Man muss nur die Leute an einen Tisch holen und vernünftig sprechen.
In Göttingen war Naujock die Geschäftsführung Kliniken und als solche zehn Jahre lang für das klinische Tagesgeschäft, die Klinikbudgetplanung und Kooperationen verantwortlich. Eine der Erfolgsgeschichten aus Niedersachsen ist die Allianz der UMG mit dem Grund- und Regelversorger Klinikum Hann. Münden (KHM), für die alle Beteiligten mit ausgefeilten Kooperationsvereinbarungen und vor allem großem Vertrauen die Basis gelegt haben.
Auch eine Vereinbarung mit den Krankenkassen, dass Operateure der UMG die Ressourcen der chirurgischen Praxisklinik eines Göttinger Anästhesisten für ambulante Operationen nutzen können, geht auf die 52-Jährige zurück. Im bisherigen System dürfte die UMG ein solches Modell eigentlich nicht abrechnen, doch das Arrangement entlastet den zentralen stationären OP der Uniklinik – weshalb sich eine Lösung fand. „Man muss nur die Leute an einen Tisch holen und vernünftig sprechen“, betont Naujock.
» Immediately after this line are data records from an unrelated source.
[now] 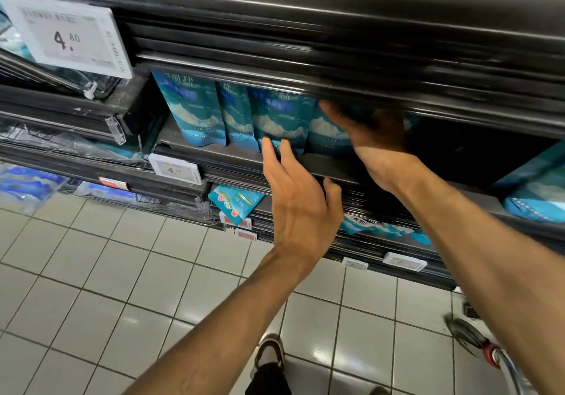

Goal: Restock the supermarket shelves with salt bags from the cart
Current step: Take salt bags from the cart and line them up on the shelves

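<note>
On the far left I see a big white price tag (65, 35) that reads 4.80. Below it, on the next shelf edge, sits a small price tag (175, 169). Behind that small tag the dark shelf (305, 165) holds a row of blue salt bags (195, 113) standing up side by side. Under this shelf, another blue bag (235, 203) pokes out, tilted.

Next comes my left hand (298, 208). Its fingers are straight and spread apart, holding nothing. The fingertips (269, 147) are right at the bottom of one standing bag, at the shelf's front lip.

Then my right hand (371, 133) reaches into the shelf. It lies against the last bag in the row (327, 137), with the fingers bent over the bag's top. It is dark there, so I cannot tell how tight the grip is.

Farther right, one more salt bag (538, 192) rests on the same shelf. At the bottom right a bit of the cart (501, 364) shows above the tiled floor (122, 287).
</note>
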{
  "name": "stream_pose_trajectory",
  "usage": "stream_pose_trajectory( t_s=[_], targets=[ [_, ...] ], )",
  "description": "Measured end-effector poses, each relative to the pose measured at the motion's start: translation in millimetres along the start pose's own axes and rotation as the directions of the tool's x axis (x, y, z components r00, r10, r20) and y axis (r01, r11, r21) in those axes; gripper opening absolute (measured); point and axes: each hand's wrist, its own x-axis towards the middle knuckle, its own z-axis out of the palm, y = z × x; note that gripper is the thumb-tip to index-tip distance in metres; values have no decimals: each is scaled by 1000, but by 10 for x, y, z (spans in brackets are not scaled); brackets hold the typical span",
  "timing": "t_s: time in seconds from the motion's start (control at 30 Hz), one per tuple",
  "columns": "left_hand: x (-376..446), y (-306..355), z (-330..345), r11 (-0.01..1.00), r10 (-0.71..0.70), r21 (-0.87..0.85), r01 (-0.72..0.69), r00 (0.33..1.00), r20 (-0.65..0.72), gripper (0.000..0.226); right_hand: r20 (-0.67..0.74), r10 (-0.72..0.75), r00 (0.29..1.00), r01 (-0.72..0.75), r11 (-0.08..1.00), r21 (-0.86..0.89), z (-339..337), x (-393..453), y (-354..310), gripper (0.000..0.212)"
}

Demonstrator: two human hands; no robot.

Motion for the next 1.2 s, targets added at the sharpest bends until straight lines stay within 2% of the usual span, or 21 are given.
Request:
stream_pose_trajectory(
  t_s=[0.13, 0.27, 0.37, 0.43, 0.5, 0.53, 0.6, 0.67, 0.73, 0.77, 0.83, 0.93, 0.97, 1.03, 1.1, 1.13, 1.2],
  targets=[
    [-38, 5, -26, 999, 2, -34, -2, 1000, 19, 76, 11, -36, 999, 36, 999, -18, -29, -54, 12, 41],
    [-112, 45, -87, 997, -4, -82, 6, 1000, 31, 77, 92, -135, 987, 141, 988, -66, -115, -159, 29, 51],
    [-274, 106, -183, 995, 12, -101, -8, 999, 41, 74, 117, -82, 990, 86, 996, -25, -256, -335, 67, 44],
    [-450, 170, -251, 992, 47, -119, -40, 997, 58, 68, 108, -84, 991, 90, 995, -50, -419, -539, 114, 49],
    [-699, 262, -299, 986, 93, -149, -80, 992, 87, 62, 40, -84, 996, 86, 995, -41, -643, -869, 188, 68],
    [-853, 329, -316, 982, 117, -163, -98, 986, 117, 60, -5, -82, 997, 82, 996, -19, -774, -1089, 246, 69],
    [-1190, 523, -333, 971, 183, -190, -143, 960, 213, 56, -124, -60, 991, 63, 998, 19, -1070, -1642, 372, 53],
    [-1535, 769, -322, 953, 275, -220, -209, 900, 338, 48, -285, -17, 958, 19, 1000, 4, -1398, -2303, 535, 30],
    [-1881, 1106, -283, 919, 390, -265, -294, 780, 490, 44, -462, 39, 886, -81, 994, -73, -1791, -2994, 659, 17],
    [-2046, 1292, -264, 897, 442, -291, -333, 693, 569, 43, -561, 57, 826, -137, 985, -102, -1987, -3340, 703, 14],
    [-2377, 1730, -213, 823, 558, -381, -421, 476, 680, 39, -755, 41, 654, -247, 956, -161, -2380, -4050, 743, 14],
    [-2844, 2522, -77, 599, 733, -540, -591, 133, 667, 39, -916, -59, 398, -487, 832, -265, -2874, -5030, 723, 38],
    [-2998, 2801, -9, 510, 771, -570, -644, 50, 635, 43, -940, -82, 331, -600, 751, -276, -3024, -5314, 704, 45],
    [-3283, 3325, 180, 334, 827, -587, -737, -69, 558, 57, -969, -96, 228, -814, 527, -244, -3335, -5772, 664, 54],
    [-3534, 3784, 426, 178, 822, -590, -788, -211, 530, 69, -980, -34, 198, -929, 312, -198, -3683, -6089, 633, 57],
    [-3659, 3977, 569, 92, 780, -583, -807, -306, 546, 72, -975, 62, 212, -950, 245, -191, -3845, -6197, 625, 55],
    [-3881, 4240, 831, -48, 590, -587, -808, -498, 636, 69, -917, 293, 272, -953, 216, -213, -4062, -6374, 722, 60]
  ],
)
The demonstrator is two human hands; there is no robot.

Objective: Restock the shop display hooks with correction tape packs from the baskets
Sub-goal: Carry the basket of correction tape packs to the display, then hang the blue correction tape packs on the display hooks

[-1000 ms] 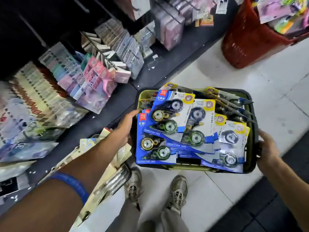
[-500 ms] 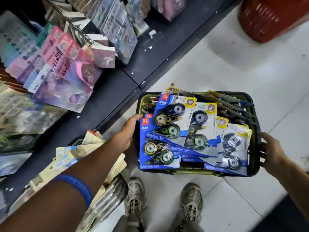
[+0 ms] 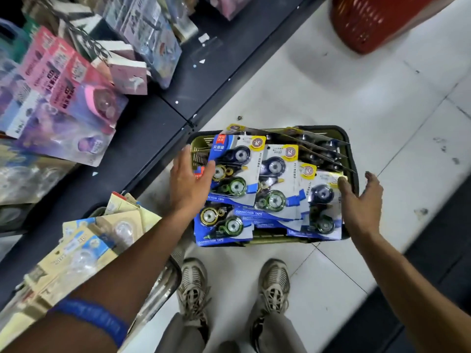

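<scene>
- Down on the white floor, just ahead of my shoes (image 3: 233,289), sits the green basket (image 3: 353,159), heaped with correction tape packs (image 3: 270,184).
- My left hand (image 3: 190,182) hovers over the basket's left edge, fingers (image 3: 210,169) released and spread, tips touching or nearly touching the top-left pack (image 3: 233,169).
- My right hand (image 3: 362,202) is at the basket's right rim, fingers loose and grasping nothing, thumb lying at the edge of the rightmost pack (image 3: 322,200).
- That top-left pack lies immediately right of my left fingers, long axis running near to far, hang-hole end at the far side; I judge the left hand the nearer one for it.
- Display hooks (image 3: 76,47) carrying other packs hang up on the left, well apart from the basket.
- A second basket of yellow-carded packs (image 3: 84,250) sits under my left forearm.
</scene>
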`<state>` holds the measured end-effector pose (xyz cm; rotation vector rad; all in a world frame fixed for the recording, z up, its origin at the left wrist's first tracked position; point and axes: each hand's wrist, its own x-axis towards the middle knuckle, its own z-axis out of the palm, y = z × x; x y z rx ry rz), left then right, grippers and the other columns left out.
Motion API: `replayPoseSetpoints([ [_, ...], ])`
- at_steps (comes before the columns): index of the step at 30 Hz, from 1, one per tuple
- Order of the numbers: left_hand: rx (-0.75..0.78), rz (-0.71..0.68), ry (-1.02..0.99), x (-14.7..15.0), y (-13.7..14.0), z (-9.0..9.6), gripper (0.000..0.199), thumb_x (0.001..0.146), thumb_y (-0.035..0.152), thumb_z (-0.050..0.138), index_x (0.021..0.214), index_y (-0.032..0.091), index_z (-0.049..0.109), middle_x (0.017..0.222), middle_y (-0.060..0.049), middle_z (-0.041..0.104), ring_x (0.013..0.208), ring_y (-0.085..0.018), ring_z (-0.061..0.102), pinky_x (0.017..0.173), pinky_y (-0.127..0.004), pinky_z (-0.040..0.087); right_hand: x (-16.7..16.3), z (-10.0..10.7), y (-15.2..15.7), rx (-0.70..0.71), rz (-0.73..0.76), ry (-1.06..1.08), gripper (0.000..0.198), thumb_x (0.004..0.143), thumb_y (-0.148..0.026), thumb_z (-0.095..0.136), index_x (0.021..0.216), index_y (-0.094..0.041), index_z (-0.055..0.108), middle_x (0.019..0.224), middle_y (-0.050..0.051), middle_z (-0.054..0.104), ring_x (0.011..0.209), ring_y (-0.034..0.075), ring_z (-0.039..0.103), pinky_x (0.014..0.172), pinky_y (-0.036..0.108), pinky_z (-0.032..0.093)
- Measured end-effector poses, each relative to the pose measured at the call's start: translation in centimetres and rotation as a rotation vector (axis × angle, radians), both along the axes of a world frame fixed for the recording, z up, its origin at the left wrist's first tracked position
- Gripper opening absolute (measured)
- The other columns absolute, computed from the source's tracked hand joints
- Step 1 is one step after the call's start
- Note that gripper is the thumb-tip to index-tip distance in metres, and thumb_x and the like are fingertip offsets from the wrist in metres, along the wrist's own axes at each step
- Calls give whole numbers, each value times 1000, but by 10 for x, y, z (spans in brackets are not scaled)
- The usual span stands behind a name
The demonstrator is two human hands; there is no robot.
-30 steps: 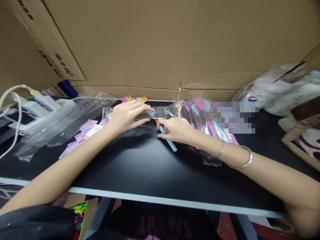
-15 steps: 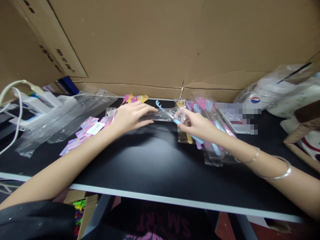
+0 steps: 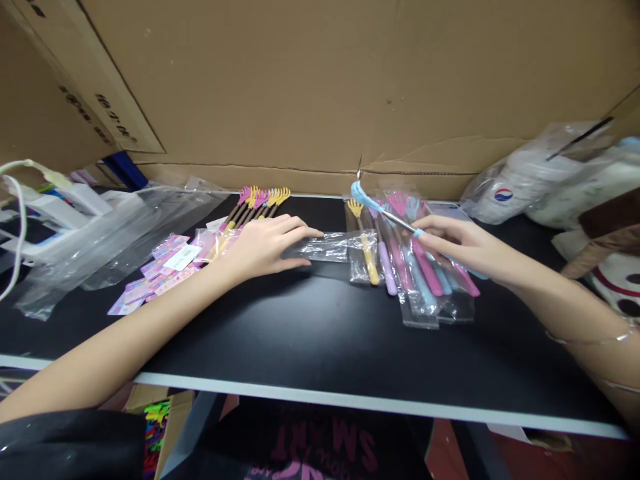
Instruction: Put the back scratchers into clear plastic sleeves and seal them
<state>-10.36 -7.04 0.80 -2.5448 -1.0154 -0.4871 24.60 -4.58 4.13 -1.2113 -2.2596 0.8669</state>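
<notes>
your right hand (image 3: 463, 247) grips a light-blue scratcher (image 3: 367, 199), claw-headed, silver-shafted, handle mostly hidden, above the packed scratchers (image 3: 427, 270). its long axis slants, claw pointing away and leftward. left of the packed scratchers, your left hand (image 3: 273, 243) spreads over a clear bag (image 3: 333, 247); i cannot tell whether it pinches. the bag's end overlaps the yellow-handled packed one. farther left lie pink and yellow scratchers (image 3: 260, 200) and printed cards (image 3: 170, 263).

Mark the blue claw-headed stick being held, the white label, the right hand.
Blue claw-headed stick (image 3: 397, 220), head view: metal shaft.
White label (image 3: 182, 257), head view: its face.
Right hand (image 3: 463, 247), head view: its middle.
</notes>
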Motion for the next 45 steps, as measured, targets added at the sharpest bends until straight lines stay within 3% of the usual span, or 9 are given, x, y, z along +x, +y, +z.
replayPoseSetpoints([
  [5,-23,10,-14,1,0,-3,35,90,46,56,114,20,56,110,-4,66,94,-18,64,72,-26,45,4,9,-7,-98,-2,9,20,84,-43,57,86,-25,47,62,-3,52,45,11,46,43,28,36],
  [10,-44,-13,-36,4,-1,-6,31,91,44,55,111,19,55,108,-5,66,91,-18,64,70,-25,44,8,18,-11,13,-7,-99,15,87,-36,52,79,-25,44,63,-3,47,48,9,42,47,29,33],
  [14,-40,-5,-36,5,-1,-8,36,91,45,54,119,22,52,112,-3,66,96,-18,64,71,-25,45,15,22,-10,104,20,-212,20,89,-44,50,85,-25,51,66,-1,50,55,11,43,54,30,35],
  [20,-53,1,-26,5,-1,-7,40,92,47,52,124,22,52,114,-3,65,99,-18,63,74,-25,46,18,19,-9,37,52,-368,43,87,-63,45,93,-23,57,70,1,61,60,17,55,60,30,41],
  [26,-31,18,-23,4,-1,-8,42,93,48,51,126,22,52,113,-4,65,98,-19,63,74,-26,46,18,14,-9,251,-190,-682,41,85,-62,44,91,-27,63,74,4,68,64,23,61,54,30,36],
  [28,-23,22,-21,4,0,-8,44,93,48,51,127,21,51,114,-4,64,98,-19,63,74,-26,47,17,12,-9,302,-210,-730,38,86,-60,45,91,-28,65,70,3,68,62,23,62,52,29,33],
  [34,-9,13,-11,4,0,-9,45,93,48,51,130,22,50,116,-4,64,100,-19,62,75,-27,46,9,6,-13,362,-116,-647,30,88,-52,49,93,-28,67,48,-1,60,46,20,58,46,27,31],
  [39,-10,8,-20,4,-1,-9,46,93,48,52,130,21,50,116,-4,64,100,-18,62,75,-27,46,4,1,-17,382,-15,-558,24,90,-47,49,87,-29,65,49,-4,62,46,17,59,44,26,34],
  [45,-27,-5,-21,7,-3,-9,46,92,49,52,130,22,51,116,-4,64,99,-19,63,74,-27,46,1,-6,-19,498,-23,-543,21,90,-44,53,93,-28,67,63,-2,70,56,18,65,47,26,37],
])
Berlin scheint ihr dafür genau der richtige Ort. Mit dem Kontakt zu Verbänden, Krankenkassen, Kostenträgern, Selbstverwaltung und Politik. Und einem Stadtstaat, in dem kurze Wege gelten. Sie kann direkt Kontakte knüpfen und Absprachen treffen.
Gemeinsam Strukturen verändern
Es sind immer ganz individuelle Kooperationen wie in Göttingen oder mit dem JKB, die ihr vorschweben. Sie denkt in viele Richtungen und schaut sich dafür in Berlin gerade intensiv den Markt der bislang 59 Plankrankenhäuser an. Wer bietet was? Mit welcher Qualität, in welcher Menge? Und wer ist mit Blick auf die medizinische Versorgung ein wichtiger Player für die Berliner Bevölkerung?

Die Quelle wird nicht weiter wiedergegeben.